EXERCISE REQUIREMENTS:
Print the listing below exactly, minus its pictures.

THE DATA:
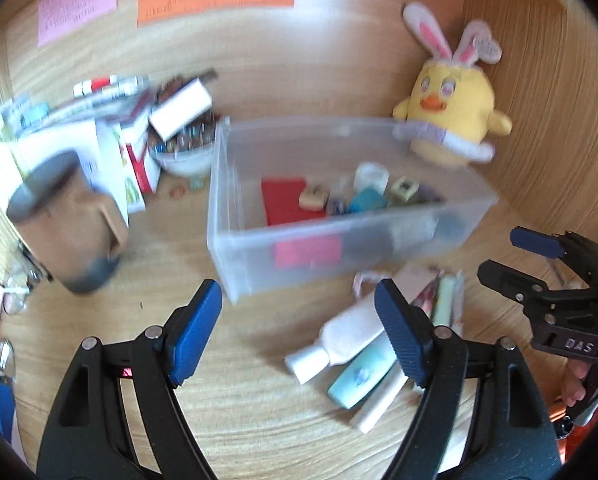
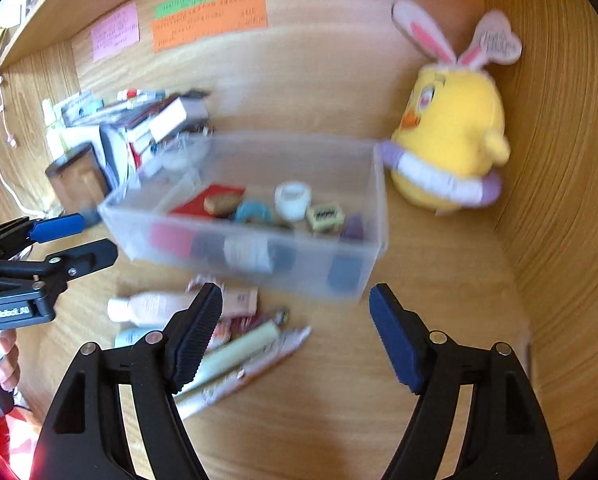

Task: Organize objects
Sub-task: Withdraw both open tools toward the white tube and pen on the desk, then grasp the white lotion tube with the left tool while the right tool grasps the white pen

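Bin (image 2: 243, 272) — rim unobstructed | tubes (image 2: 235, 344) beside front wall | desk (image 2: 439, 300) bare rightward

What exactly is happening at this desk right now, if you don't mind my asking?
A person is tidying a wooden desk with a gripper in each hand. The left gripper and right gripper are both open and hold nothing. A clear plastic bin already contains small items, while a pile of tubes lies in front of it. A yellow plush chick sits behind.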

FINISHED EXERCISE:
Task: Organize objects
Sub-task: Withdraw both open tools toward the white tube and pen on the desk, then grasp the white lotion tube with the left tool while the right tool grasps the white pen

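Bin (image 2: 243, 272) — rim unobstructed | tubes (image 2: 235, 344) beside front wall | desk (image 2: 439, 300) bare rightward

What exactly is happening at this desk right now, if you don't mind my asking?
A person is tidying a wooden desk with a gripper in each hand. The left gripper and right gripper are both open and hold nothing. A clear plastic bin already contains small items, while a pile of tubes lies in front of it. A yellow plush chick sits behind.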

That covers the exercise completely.